Geometrical Analysis
Table of contents
The modeling of the structure begins by making two assumptions. First, the structure is supposed to have a symmetrical shape because if the forces are applied this structure becomes asymmetrical, but for the simplicity of calculations, assuming that the force effect is negligible. Second, the motion of folding occurs only in the folding lines and the facets are assumed to be always straight.
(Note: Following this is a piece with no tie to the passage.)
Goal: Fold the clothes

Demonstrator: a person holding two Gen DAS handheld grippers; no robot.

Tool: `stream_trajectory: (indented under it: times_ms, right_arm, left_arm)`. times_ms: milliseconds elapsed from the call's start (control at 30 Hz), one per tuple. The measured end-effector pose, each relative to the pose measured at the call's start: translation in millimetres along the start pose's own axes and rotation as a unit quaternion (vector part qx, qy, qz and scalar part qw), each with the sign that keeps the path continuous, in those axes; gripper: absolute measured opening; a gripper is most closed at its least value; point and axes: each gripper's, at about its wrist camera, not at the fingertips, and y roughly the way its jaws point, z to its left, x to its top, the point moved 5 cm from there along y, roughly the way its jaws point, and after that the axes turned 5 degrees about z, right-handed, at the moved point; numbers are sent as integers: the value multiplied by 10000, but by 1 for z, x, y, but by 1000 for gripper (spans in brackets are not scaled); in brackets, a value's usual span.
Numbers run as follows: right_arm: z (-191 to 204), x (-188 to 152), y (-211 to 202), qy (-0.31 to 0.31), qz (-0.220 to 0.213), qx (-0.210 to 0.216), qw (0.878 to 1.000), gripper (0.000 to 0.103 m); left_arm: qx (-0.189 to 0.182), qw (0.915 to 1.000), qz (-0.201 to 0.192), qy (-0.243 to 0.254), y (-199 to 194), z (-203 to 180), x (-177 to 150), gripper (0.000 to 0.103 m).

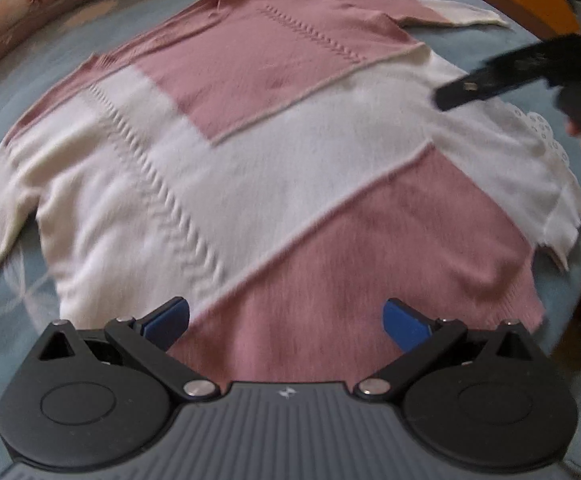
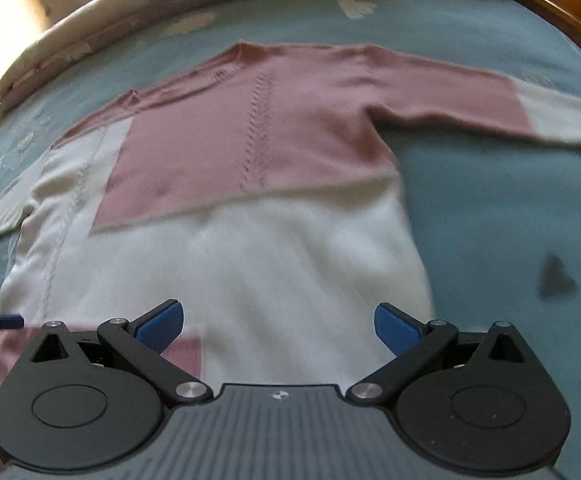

Assuming the length of AB = s
\[Coordinates \;of \;A(0,sin(\alpha),cos(\alpha)) \;and \;B(sin(\theta),s,cos(\theta))\]The following constraint is obtained below relating $\alpha$ and $\theta$
\(cos(\alpha)cos(\theta)+s\times sin(\alpha) = 1\)
Magic Air Ball Cross Section
On all of the above mentioned assumptions, performing the kinematic and structure analysis for the origami structure is developed. Below figures is plotted as joints and linkages of the origami wheel structure.
- R2 is the outermost radius of the wheel.
- R1 is the innermost radius of the wheel.
- 2b is the length of the fold line.
- L2 is the length from center line to the end of the wheel.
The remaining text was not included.